■ ASSIGNMENT: Each line of the data should be given again exactly.

[[ COLLECTED DATA, beginning ]]

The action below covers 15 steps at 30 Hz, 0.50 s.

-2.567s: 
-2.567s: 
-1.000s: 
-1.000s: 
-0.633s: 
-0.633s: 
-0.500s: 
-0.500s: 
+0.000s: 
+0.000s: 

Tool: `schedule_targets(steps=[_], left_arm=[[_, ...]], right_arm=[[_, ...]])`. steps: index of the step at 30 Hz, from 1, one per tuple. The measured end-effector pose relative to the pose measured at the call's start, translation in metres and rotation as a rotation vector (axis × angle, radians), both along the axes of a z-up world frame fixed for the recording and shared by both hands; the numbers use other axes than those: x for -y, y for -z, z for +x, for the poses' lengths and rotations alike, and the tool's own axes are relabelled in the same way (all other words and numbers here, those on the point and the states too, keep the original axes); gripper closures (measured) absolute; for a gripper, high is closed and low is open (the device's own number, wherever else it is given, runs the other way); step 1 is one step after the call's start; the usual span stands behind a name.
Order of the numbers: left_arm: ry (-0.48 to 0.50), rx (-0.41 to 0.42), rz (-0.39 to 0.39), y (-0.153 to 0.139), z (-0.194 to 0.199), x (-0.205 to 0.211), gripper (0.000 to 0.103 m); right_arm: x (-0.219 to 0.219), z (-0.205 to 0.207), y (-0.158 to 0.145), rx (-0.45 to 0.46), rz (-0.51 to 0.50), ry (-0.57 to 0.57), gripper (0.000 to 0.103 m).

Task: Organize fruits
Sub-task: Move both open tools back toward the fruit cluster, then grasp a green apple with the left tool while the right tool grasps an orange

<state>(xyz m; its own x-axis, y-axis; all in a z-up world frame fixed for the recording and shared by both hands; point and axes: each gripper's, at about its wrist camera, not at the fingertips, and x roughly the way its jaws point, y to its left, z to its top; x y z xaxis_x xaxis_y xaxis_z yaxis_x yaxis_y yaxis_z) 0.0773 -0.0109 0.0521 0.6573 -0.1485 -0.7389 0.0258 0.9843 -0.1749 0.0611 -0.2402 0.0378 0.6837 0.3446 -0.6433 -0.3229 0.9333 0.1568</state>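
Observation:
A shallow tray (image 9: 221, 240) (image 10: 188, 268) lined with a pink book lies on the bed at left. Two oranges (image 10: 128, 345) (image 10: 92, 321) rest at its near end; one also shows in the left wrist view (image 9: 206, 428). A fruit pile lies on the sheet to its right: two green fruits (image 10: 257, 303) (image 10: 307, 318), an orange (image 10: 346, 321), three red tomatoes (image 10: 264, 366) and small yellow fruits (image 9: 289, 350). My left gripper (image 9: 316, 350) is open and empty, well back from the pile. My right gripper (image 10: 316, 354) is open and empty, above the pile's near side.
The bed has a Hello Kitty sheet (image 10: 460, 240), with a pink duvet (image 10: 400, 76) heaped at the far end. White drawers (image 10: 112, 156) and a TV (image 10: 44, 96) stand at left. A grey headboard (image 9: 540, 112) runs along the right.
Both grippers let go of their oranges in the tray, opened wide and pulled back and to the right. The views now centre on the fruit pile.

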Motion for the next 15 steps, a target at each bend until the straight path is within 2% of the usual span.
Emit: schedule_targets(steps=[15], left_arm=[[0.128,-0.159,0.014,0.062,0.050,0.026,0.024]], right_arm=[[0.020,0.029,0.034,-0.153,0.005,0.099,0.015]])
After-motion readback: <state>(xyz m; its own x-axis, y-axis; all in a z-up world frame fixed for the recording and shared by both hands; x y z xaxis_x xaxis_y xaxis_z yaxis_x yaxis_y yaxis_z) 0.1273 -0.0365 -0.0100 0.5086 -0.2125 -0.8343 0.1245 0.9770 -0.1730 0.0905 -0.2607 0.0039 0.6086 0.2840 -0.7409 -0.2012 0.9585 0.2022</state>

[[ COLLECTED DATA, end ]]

■ SOLUTION:
The action below covers 15 steps at 30 Hz, 0.50 s.

-2.567s: 
-2.567s: 
-1.000s: 
-1.000s: 
-0.633s: 
-0.633s: 
-0.500s: 
-0.500s: 
+0.000s: 
+0.000s: 

Tool: `schedule_targets(steps=[_], left_arm=[[_, ...]], right_arm=[[_, ...]])`. steps: index of the step at 30 Hz, from 1, one per tuple. The measured end-effector pose relative to the pose measured at the call's start, translation in metres and rotation as a rotation vector (axis × angle, radians), both along the axes of a z-up world frame fixed for the recording and shared by both hands; the numbers use other axes than those: x for -y, y for -z, z for +x, for the poses' lengths and rotations alike, and the tool's own axes are relabelled in the same way (all other words and numbers here, those on the point and the states too, keep the original axes); gripper closures (measured) absolute; for a gripper, high is closed and low is open (the device's own number, wherever else it is given, runs the other way); step 1 is one step after the call's start; the usual span stands behind a name.
Order of the numbers: left_arm: ry (-0.48 to 0.50), rx (-0.41 to 0.42), rz (-0.39 to 0.39), y (-0.153 to 0.139), z (-0.194 to 0.199), x (-0.205 to 0.211), gripper (0.000 to 0.103 m); right_arm: x (-0.219 to 0.219), z (-0.205 to 0.207), y (-0.158 to 0.145), rx (-0.45 to 0.46), rz (-0.51 to 0.50), ry (-0.57 to 0.57), gripper (0.000 to 0.103 m).

Task: Organize fruits
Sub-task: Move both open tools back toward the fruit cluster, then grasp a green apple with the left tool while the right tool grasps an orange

<state>(xyz m; its own x-axis, y-axis; all in a z-up world frame fixed for the recording and shared by both hands; point and axes: each gripper's, at about its wrist camera, not at the fingertips, and x roughly the way its jaws point, y to its left, z to its top; x y z xaxis_x xaxis_y xaxis_z yaxis_x yaxis_y yaxis_z) 0.0773 -0.0109 0.0521 0.6573 -0.1485 -0.7389 0.0258 0.9843 -0.1749 0.0611 -0.2402 0.0378 0.6837 0.3446 -0.6433 -0.3229 0.9333 0.1568</state>
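Observation:
A shallow tray (image 9: 221, 240) (image 10: 188, 268) lined with a pink book lies on the bed at left. Two oranges (image 10: 128, 345) (image 10: 92, 321) rest at its near end; one also shows in the left wrist view (image 9: 206, 428). A fruit pile lies on the sheet to its right: two green fruits (image 10: 257, 303) (image 10: 307, 318), an orange (image 10: 346, 321), three red tomatoes (image 10: 264, 366) and small yellow fruits (image 9: 289, 350). My left gripper (image 9: 316, 350) is open and empty, well back from the pile. My right gripper (image 10: 316, 354) is open and empty, above the pile's near side.
The bed has a Hello Kitty sheet (image 10: 460, 240), with a pink duvet (image 10: 400, 76) heaped at the far end. White drawers (image 10: 112, 156) and a TV (image 10: 44, 96) stand at left. A grey headboard (image 9: 540, 112) runs along the right.
Both grippers let go of their oranges in the tray, opened wide and pulled back and to the right. The views now centre on the fruit pile.
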
Motion for the next 15 steps, a target at each bend until the straight path is within 2% of the usual span.
Emit: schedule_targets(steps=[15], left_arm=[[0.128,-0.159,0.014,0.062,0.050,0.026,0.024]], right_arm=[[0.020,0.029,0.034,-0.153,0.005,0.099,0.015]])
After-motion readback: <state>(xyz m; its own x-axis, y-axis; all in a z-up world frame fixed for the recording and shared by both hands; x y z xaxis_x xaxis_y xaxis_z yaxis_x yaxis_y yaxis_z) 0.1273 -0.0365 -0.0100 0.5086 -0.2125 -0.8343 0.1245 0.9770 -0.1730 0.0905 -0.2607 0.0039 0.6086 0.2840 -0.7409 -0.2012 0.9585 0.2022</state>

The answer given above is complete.